*Exercise*. From the entries that follow, copy exactly the lines beginning at the line holding "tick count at" and continuing through the line holding "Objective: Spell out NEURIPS".

*Material for this task*.

== Segment start ==

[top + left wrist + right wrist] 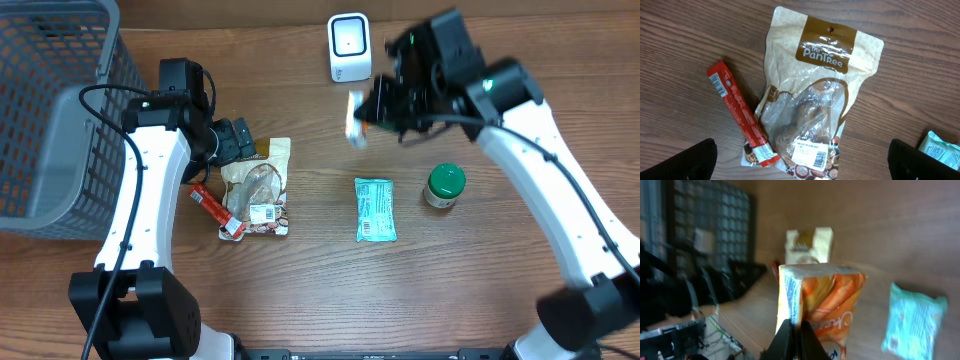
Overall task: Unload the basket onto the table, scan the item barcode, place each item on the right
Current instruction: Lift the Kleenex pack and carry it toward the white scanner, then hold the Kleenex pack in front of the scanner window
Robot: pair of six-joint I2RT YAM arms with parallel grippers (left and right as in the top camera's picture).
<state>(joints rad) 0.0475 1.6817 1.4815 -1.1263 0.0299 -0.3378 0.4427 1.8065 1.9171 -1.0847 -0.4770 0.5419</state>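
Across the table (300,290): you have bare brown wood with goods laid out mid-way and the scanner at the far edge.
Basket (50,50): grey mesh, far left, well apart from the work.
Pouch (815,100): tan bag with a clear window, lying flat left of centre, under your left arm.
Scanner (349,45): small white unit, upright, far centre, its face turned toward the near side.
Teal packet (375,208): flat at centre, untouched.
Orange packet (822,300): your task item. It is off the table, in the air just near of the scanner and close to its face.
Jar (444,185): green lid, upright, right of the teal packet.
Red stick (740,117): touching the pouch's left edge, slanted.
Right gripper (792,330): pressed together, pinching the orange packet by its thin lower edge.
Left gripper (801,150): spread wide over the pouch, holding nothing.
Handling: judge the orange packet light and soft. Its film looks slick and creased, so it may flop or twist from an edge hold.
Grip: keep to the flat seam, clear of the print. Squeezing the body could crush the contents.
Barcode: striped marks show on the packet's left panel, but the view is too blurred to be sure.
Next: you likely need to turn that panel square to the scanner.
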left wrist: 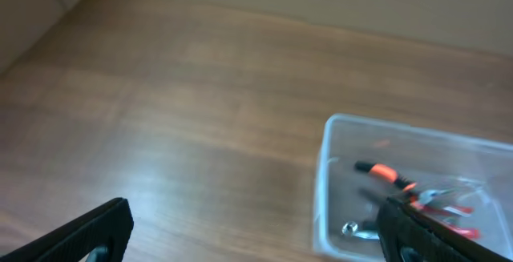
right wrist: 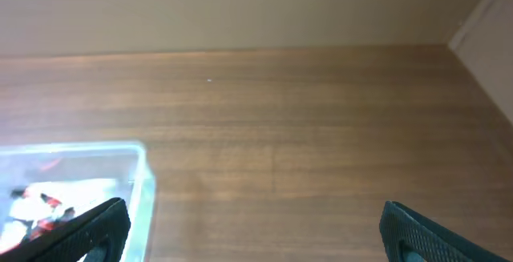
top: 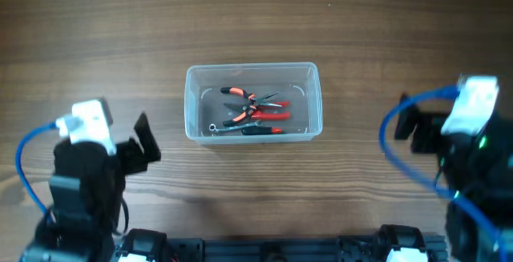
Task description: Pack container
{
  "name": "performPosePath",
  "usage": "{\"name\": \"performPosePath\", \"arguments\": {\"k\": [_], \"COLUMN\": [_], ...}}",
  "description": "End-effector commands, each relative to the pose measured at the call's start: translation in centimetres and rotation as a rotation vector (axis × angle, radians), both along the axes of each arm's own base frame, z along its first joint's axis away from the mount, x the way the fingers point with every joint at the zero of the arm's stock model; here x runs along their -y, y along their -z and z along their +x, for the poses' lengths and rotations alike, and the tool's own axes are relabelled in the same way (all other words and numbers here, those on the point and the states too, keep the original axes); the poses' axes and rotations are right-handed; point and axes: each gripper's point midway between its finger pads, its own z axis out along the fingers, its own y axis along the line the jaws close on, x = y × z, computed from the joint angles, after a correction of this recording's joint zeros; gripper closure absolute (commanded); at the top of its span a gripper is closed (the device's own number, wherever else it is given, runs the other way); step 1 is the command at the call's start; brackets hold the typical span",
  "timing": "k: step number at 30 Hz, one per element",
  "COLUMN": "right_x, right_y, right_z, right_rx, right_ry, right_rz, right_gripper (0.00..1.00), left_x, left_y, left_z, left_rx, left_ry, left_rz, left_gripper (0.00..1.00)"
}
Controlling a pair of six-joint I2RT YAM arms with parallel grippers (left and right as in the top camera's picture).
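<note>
The clear plastic container stands at the middle of the wooden table. Inside lie orange-handled pliers, red-handled pliers, a small wrench and a screwdriver. My left gripper is open and empty, left of the container. My right gripper is open and empty, right of it. In the left wrist view the container with its tools sits at the lower right, behind my open jaws. In the right wrist view the container is at the lower left, beside my open jaws.
Bare wooden table surrounds the container. Blue cables loop off both arms, one on the left and one on the right. A pale wall borders the table's far edge.
</note>
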Motion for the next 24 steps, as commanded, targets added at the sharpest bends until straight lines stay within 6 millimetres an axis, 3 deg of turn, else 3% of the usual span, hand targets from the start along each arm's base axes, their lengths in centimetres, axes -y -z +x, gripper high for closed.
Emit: {"name": "performPosePath", "arguments": {"k": [1, 9, 24], "right_x": [-0.8, -1.2, -1.2], "right_y": [3.7, 7.9, 8.5], "right_z": [-1.8, -3.2, -3.3], "right_rx": [-0.039, -0.115, -0.14], "right_ry": [-0.015, -0.021, -0.02], "right_rz": [0.026, 0.055, 0.057], "right_gripper": [0.0, 0.0, 0.0], "left_x": [-2.0, -2.3, -2.3], "left_y": [2.0, 3.4, 3.4], "left_z": [-2.0, -2.9, -3.0], "left_rx": [0.039, 0.069, 0.066], "left_ry": [-0.132, -0.153, -0.153], "left_rz": [-0.027, -0.052, -0.051], "left_gripper": [0.0, 0.0, 0.0]}}
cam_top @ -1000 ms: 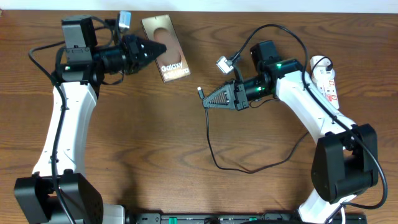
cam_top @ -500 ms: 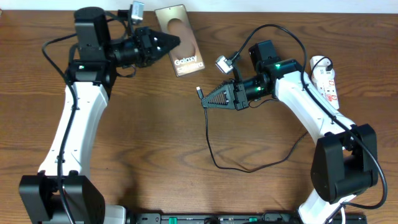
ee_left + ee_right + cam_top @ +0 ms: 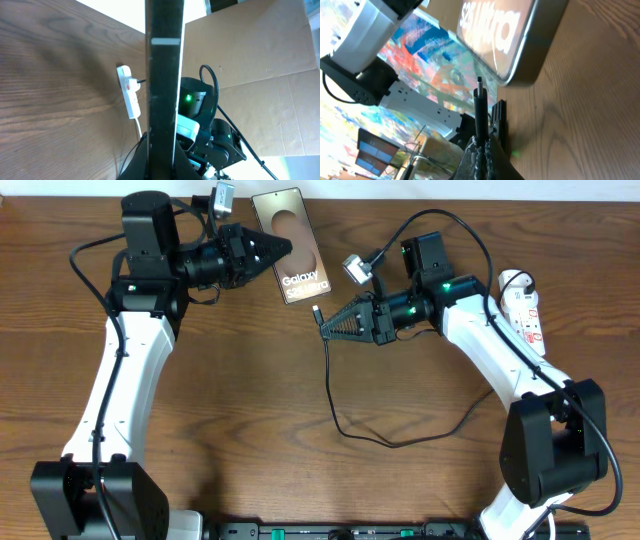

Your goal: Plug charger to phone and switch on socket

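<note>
One wood-grain table (image 3: 230, 400); left hand (image 3: 283, 249) grips phone (image 3: 300, 275); cardboard backdrop (image 3: 250, 50).

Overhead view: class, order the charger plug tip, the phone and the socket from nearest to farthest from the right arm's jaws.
1. Charger plug tip: held in the right arm's jaws, near table centre.
2. Phone: up and left of them, its lower end near the tip.
3. Socket: far right, beside that arm's forearm.

Brown wooden table (image 3: 240, 380); tan cardboard panels (image 3: 250, 50) beyond its far edge.
</note>
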Controlling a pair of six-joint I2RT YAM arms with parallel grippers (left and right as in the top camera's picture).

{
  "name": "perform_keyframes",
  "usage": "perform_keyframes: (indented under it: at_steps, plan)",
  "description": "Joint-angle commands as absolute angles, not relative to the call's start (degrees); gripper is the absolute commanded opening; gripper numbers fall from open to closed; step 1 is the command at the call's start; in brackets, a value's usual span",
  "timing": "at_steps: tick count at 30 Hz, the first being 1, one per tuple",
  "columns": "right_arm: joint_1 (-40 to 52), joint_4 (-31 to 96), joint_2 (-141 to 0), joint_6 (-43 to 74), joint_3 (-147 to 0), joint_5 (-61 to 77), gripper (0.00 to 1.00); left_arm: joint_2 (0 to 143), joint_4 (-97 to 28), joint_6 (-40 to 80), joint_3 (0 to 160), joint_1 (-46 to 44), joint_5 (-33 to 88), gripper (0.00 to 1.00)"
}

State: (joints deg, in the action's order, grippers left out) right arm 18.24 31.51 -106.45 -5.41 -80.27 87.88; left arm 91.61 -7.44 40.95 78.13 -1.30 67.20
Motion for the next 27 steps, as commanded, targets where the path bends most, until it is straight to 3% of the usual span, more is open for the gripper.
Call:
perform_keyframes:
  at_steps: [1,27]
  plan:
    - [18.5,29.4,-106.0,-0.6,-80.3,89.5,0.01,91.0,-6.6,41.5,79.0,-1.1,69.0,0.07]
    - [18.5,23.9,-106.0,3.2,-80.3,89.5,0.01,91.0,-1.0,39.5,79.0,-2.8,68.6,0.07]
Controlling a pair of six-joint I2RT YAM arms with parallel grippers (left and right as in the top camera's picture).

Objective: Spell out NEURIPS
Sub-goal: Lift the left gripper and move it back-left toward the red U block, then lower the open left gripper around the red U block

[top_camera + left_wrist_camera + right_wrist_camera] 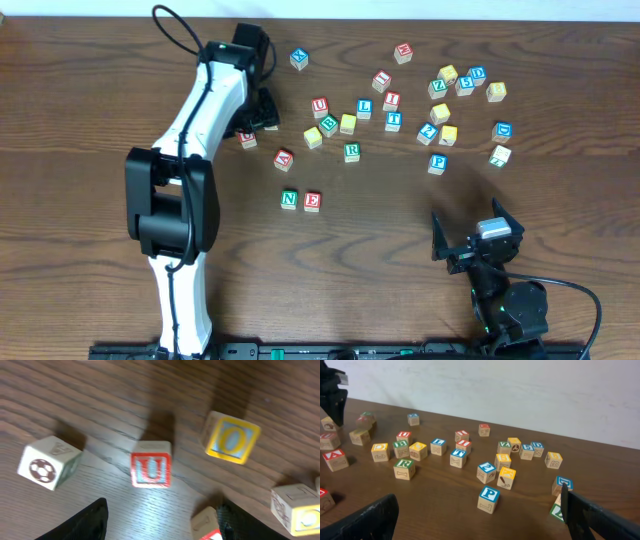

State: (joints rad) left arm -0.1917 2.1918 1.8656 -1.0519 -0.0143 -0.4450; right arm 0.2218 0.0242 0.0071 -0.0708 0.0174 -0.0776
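Observation:
A green N cube [289, 199] and a red E cube [312, 201] sit side by side in the middle of the table. The red-framed U cube [319, 105] [150, 469] lies just ahead of my left gripper [262, 108] [162, 527], which is open over bare wood. A small cube [207, 525] rests against its right finger. Green R [352, 152] [404, 468], red I [392, 100] and blue P [437, 163] [489, 499] lie loose among the scattered cubes. My right gripper [478, 235] [480, 525] hangs open near the front right, holding nothing.
Other cubes are scattered across the back: a yellow O [231, 440], a soccer-ball cube [47, 462], an A [284, 158], an L [364, 106], a T [393, 121] and a cluster at the far right [465, 85]. The left arm [190, 150] stretches over the table's left side.

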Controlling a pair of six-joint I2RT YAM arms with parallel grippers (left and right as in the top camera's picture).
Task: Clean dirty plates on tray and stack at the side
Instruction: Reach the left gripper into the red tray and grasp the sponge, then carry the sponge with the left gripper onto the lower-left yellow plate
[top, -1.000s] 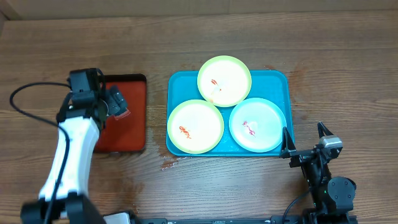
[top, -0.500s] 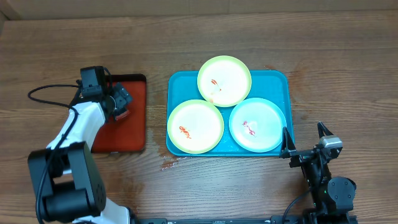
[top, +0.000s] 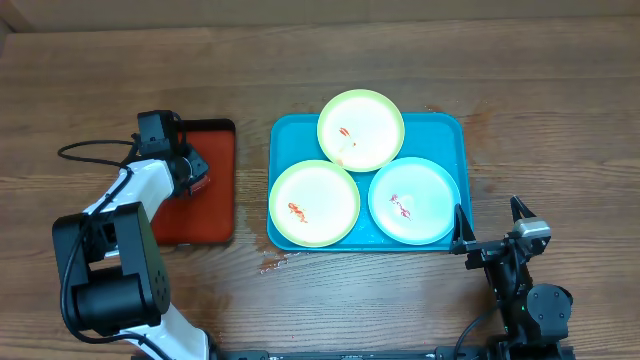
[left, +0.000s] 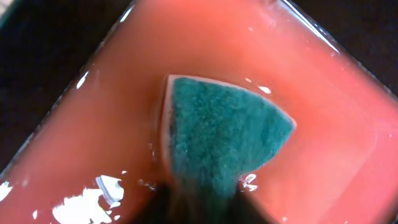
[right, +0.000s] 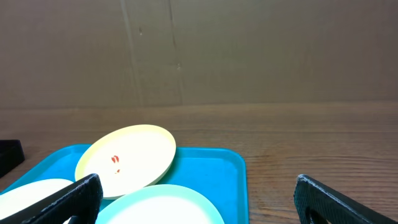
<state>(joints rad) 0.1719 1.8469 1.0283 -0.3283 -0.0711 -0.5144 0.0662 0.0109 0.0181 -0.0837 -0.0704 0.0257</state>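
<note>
wooden bench (top: 560, 90) carries everything. the turquoise tray (top: 290, 140) sits mid-bench, with a smaller red tray (top: 215, 205), black-rimmed, well apart to its left. three plates lie flat in the turquoise tray, edges crowding or slightly overlapping: one yellow-green plate (top: 361, 110) at the far side, a second yellow-green plate (top: 314, 185) near left, and the light blue plate (top: 425, 190) near right. each shows small red smears (top: 296, 211). none is cleaned or stacked yet, as far as i can judge.

left hand (top: 192, 170) is down over the red tray. wrist view: clamped on a green-faced sponge (left: 224, 134), whose near end narrows into the dark fingers. right hand (top: 487, 215) waits by the tray's near right corner, fingers wide apart, holding nothing.

step in hand, my reading: picking up the sponge for the first wipe. to do it well:
- lift straight up so the sponge clears the black rim.
- the red tray floor glistens, so the sponge is likely wet; expect drips on the way over.
- keep the green face downward for scrubbing.
- the near-left plate is closest, a sensible first one.
- a light plate may slide under the wipe; the free right hand could steady it.

surface: dark wood-grain planks, with a few wet-looking specks (top: 270, 262) by the tray's near left corner. room: a plain cardboard wall (right: 249, 50) closes the far edge; nothing else is visible.
</note>
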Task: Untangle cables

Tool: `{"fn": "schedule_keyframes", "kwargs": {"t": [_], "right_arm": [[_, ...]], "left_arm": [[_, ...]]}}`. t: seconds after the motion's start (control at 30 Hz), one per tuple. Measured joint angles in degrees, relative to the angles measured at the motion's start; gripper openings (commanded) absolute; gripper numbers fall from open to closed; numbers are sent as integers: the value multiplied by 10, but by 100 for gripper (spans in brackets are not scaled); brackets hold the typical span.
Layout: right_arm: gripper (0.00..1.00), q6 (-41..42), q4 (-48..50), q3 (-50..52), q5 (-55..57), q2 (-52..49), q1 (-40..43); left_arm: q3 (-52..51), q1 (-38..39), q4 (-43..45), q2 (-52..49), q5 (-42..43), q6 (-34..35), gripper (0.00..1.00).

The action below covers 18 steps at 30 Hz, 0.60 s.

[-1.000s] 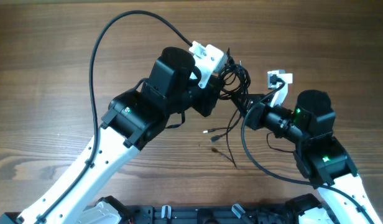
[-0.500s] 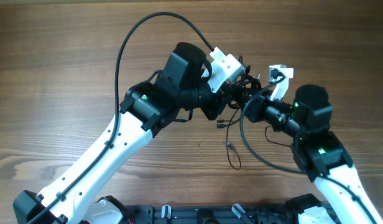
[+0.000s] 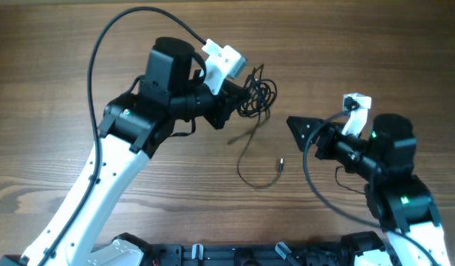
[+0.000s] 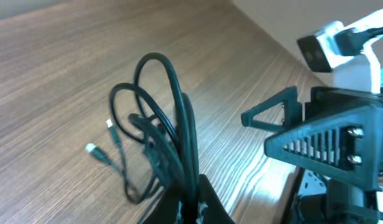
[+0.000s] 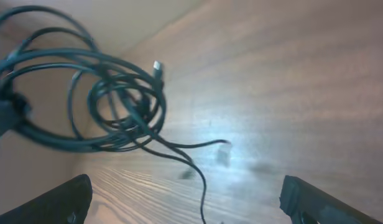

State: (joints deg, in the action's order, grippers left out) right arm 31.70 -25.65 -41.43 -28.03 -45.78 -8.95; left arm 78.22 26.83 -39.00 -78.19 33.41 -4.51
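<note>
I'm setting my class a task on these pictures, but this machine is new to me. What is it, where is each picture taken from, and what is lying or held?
These are two robot arms at a wooden table, each ending in a two-finger gripper. One picture looks down from above; the other two come from cameras on the wrists, showing each arm's own fingers. The left gripper is shut on a knotted bundle of thin black cables; one strand trails down to a small plug on the table. The right gripper is open, empty, and faces the bundle.
</note>
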Motion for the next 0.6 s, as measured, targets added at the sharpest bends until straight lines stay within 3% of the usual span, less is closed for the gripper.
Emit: {"fn": "schedule_keyframes", "kwargs": {"t": [0.23,0.3,0.4,0.43,0.47,0.5,0.6], "right_arm": [[85,-147,35,0,-41,10,0],[75,-192,73,0,-70,7,0],[51,-257,122,0,-105,-12,0],[35,-265,137,0,-119,-20,0],[10,-277,154,0,-136,-32,0],[4,-288,167,0,-157,-49,0],[4,-294,184,0,-192,-87,0]], "left_arm": [[0,0,-5,1,95,-30,4],[0,0,-13,1,117,-43,4],[0,0,-16,1,146,-56,4],[0,0,-17,1,152,-57,4],[0,0,-18,1,160,-59,4],[0,0,-18,1,166,-59,6],[0,0,-21,1,173,-60,16]]}}
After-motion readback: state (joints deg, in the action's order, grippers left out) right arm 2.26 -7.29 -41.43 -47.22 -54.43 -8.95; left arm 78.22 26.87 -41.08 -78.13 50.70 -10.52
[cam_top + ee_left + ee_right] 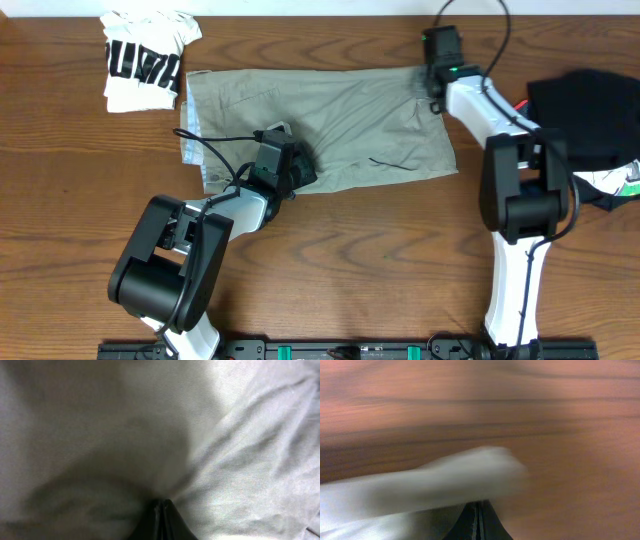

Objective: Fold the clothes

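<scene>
The clothes, a pale khaki pair of shorts (340, 125), lie spread across the back middle of the wooden table (360, 260), lighter lining showing at their left end. My left gripper (288, 170) sits on the shorts' near edge. In the left wrist view it (161, 505) is shut, and creases in the cloth (225, 460) run into its tips. My right gripper (436, 80) is at the shorts' far right corner. In the right wrist view it (479, 506) is shut, with the blurred cloth edge (445, 477) at its tips over bare wood.
A folded white printed tee (145, 60) lies at the back left, just off the shorts' corner. A black garment (590, 120) is heaped at the right edge, with a white item (612, 185) partly under it. Both arm bases stand at the front.
</scene>
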You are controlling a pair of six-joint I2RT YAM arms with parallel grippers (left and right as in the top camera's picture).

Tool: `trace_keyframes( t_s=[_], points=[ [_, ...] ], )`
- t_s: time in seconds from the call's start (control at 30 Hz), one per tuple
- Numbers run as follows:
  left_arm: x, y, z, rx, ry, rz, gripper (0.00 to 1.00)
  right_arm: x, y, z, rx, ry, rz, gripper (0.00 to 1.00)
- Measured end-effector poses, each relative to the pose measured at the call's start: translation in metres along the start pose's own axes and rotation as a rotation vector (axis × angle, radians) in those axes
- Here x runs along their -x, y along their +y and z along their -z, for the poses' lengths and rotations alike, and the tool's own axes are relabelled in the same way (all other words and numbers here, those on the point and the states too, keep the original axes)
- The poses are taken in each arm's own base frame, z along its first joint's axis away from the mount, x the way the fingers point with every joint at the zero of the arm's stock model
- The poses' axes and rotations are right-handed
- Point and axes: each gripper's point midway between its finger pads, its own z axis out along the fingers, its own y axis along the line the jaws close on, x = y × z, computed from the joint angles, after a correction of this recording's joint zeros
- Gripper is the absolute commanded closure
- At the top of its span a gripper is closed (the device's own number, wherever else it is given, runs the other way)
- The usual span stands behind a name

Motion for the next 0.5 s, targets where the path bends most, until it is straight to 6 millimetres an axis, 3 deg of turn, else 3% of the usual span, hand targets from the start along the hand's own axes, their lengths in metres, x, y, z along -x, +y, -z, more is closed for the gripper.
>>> trace_keyframes(
  t_s=[0.13, 0.23, 0.37, 0.43, 0.5],
  points=[
    [0.0, 0.0, 0.0, 0.0, 0.0, 0.0, 0.94, -0.004, -0.061, -0.001, -0.174, 0.061, -0.022, 0.99],
    [0.0, 0.0, 0.0, 0.0, 0.0, 0.0, 0.94, 0.002, -0.093, 0.01, -0.255, 0.103, -0.042, 0.98],
    [0.0, 0.0, 0.0, 0.0, 0.0, 0.0, 0.94, 0.018, -0.098, 0.034, -0.253, 0.132, -0.076, 0.82],
    [0.0, 0.0, 0.0, 0.0, 0.0, 0.0, 0.93, 0.024, -0.088, 0.054, -0.185, 0.158, -0.089, 0.69],
    [0.0, 0.0, 0.0, -0.001, -0.001, 0.0, 0.92, 0.023, -0.077, 0.074, -0.103, 0.199, -0.105, 0.65]
  ],
)
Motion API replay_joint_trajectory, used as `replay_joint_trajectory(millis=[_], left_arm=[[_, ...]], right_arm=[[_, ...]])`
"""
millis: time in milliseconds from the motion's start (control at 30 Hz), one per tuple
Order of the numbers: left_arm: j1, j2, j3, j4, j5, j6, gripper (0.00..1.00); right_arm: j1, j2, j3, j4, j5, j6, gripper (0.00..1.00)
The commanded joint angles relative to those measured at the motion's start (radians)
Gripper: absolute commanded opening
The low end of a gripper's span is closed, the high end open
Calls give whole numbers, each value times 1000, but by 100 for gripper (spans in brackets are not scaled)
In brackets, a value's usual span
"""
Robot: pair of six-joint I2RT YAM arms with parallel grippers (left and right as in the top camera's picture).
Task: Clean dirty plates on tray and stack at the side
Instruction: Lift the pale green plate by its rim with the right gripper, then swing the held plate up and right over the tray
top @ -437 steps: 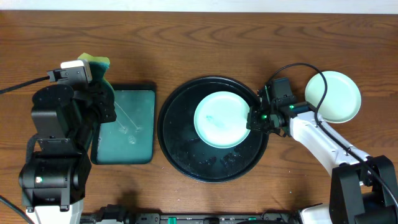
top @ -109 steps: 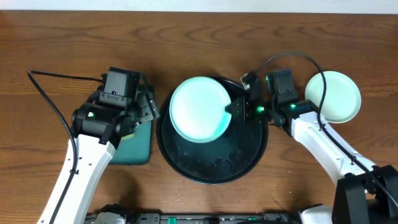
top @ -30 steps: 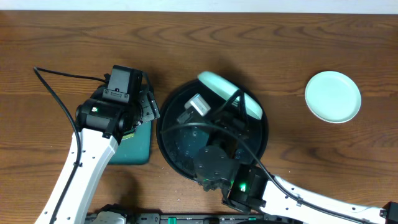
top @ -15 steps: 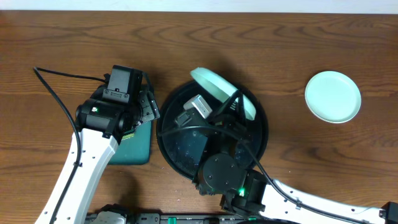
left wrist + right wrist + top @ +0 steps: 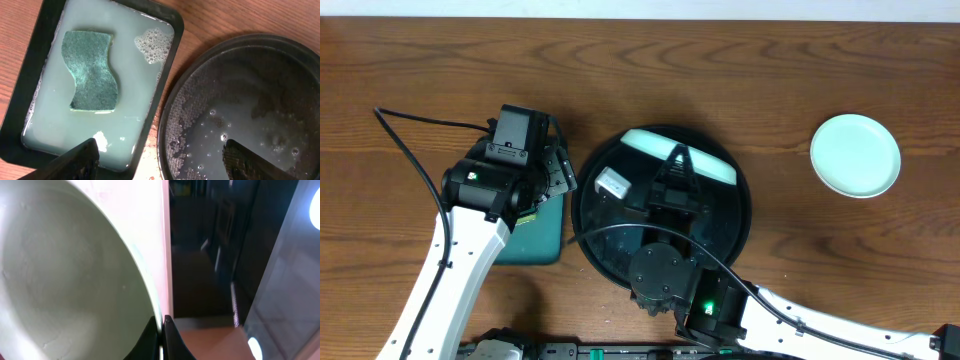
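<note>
My right gripper [image 5: 677, 163] is shut on the rim of a mint-green plate [image 5: 680, 157], held on edge over the far half of the round black tray [image 5: 595, 235]. In the right wrist view the plate's pale face [image 5: 75, 280] fills the left side, and the closed gripper [image 5: 163, 321] pinches its rim. The left gripper [image 5: 558, 172] hovers between the sponge tray and the round tray, open and empty. In the left wrist view that gripper [image 5: 162, 156] straddles the wet tray's rim [image 5: 167, 115]. Another mint-green plate [image 5: 855, 155] lies flat on the table at the right.
A rectangular black tray [image 5: 170, 65] of soapy water holds a green sponge [image 5: 91, 70], left of the round tray. The right arm's body [image 5: 665, 270] covers the near half of the round tray. A black cable [image 5: 420, 125] runs left from the left arm.
The right arm has turned the plate, so its edge has swung from a slant to level across the tray's far side. The left arm has not moved.
</note>
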Motion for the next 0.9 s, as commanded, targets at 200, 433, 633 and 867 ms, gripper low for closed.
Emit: replay_joint_trajectory(millis=[200, 433, 633, 867], left_arm=[[-3, 5, 2, -5, 2, -5, 80], [-3, 5, 2, -5, 2, -5, 80], [-3, 5, 2, -5, 2, -5, 80], [-3, 5, 2, -5, 2, -5, 80]], right_arm=[[-31, -1, 15, -35, -117, 28, 1], [-42, -1, 15, -139, -133, -139, 1], [-42, 17, 15, -139, -177, -220, 1], [-51, 61, 15, -56, -173, -99, 1]])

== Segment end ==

*Solution to the problem*.
  "timing": "at_steps: tick count at 30 Hz, the first being 1, one per tuple",
  "columns": "right_arm: joint_1 (-40 to 52), joint_4 (-31 to 96), joint_2 (-141 to 0), joint_6 (-43 to 74), joint_3 (-147 to 0), joint_5 (-61 to 77), gripper (0.00 to 1.00); left_arm: joint_2 (0 to 143), joint_4 (-97 to 28), joint_6 (-40 to 80), joint_3 (0 to 160), joint_1 (-46 to 44), joint_5 (-33 to 88), gripper (0.00 to 1.00)"
}

State: (joints deg, in the action's order, grippers left out) right arm 18.24 31.51 -106.45 -5.41 -80.27 87.88; left arm 91.61 -7.44 40.95 78.13 -1.30 67.20
Motion for the next 27 steps, as commanded, targets where the path bends most, until it is straight to 3% of the usual span, more is open for the gripper.
Call:
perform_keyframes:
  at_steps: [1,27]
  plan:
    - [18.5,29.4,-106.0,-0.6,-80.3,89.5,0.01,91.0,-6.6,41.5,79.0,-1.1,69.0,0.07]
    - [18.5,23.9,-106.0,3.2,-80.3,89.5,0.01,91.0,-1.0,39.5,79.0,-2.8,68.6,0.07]
Controlling a pair of six-joint I2RT YAM arms with parallel grippers (left and right as in the top camera's picture).

Objective: Spell out NEURIPS

Nothing further is required of this output.